AJKLILI on the way

Cassandra: The Definition Guide (3)

2018-05-20

Cassandra architecture

Topology

The topology of a cluster, and how nodes interact in a peer-to-peer design to maintain the health of the cluster and exchange data, using techniques like gossip, anti-entropy, and hinted handoff.

  • Gossip

    Cassandra uses a gossip protocol that allows each node to keep track of state information about the other nodes in the cluster. The gossiper runs every second on a timer. The term “gossip protocol” was originally coined in 1987 by Alan Demers.

    org.apache.cassandra.gms.Gossiper

    Cassandra has robust support for failure detection, as specified by a popular algorithm for distributed computing called Phi Accrual Failure Detection implemented by Hayashibara et al.. Basically, Phi is calculated with: \(\phi = -log_{10}(1 - F(timeSinceLastHeartbeat))\) The failure monitoring system outputs a continuous level of “suspicion” regarding how confident it is that a node has failed, rather than a boolean status.

    org.apache.cassandra.gms.​FailureDetector

  • Hinted handoff

    Hinted handoff is used in Amazon’s Dynamo and is familiar to those who are aware of the concept of guaranteed delivery in messaging systems such as the Java Message Service (JMS).

    org.apache.cassandra.db.HintedHandOffManager

  • Snitch

    The job of a snitch is to determine relative host proximity for each node in a cluster, which is used to determine which nodes to read and write from. The role of the snitch is to help identify the replica that will return the fastest, and this is the replica which is queried for the full data. There are several different classes.

    org.apache.cassandra.locator

    The “badness threshold” is a configurable parameter that determines how much worse a preferred node must perform than the best-performing node in order to lose its preferential status.

  • Nodes ring

    Cassandra represents the data managed by a cluster as a ring. Each node in the ring is assigned one or more ranges of data described by a token, which determines its position in the ring. A token is a 64-bit integer ID used to identify each partition.

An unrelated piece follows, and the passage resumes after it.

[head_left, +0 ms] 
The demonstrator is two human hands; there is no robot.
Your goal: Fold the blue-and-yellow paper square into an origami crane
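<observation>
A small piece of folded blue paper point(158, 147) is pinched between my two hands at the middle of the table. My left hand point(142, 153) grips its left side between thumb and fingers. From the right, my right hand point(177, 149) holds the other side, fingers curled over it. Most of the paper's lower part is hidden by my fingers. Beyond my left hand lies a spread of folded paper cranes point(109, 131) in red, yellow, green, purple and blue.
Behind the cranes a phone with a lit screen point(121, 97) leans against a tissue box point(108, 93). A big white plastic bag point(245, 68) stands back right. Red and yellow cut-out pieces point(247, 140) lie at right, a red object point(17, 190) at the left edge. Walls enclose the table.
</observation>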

    Each physical node is then assigned multiple tokens. By default, each node will be assigned 256 of these tokens, meaning that it contains 256 virtual nodes. You can increase the number of vnodes by setting the num_tokens property in the cassandra.yaml file.

    A partitioner, then, is a hash function for computing the token of a partition key. Each row of data is distributed within the ring according to the value of the partition key token. The default partitioner is Murmur3 Partitioner.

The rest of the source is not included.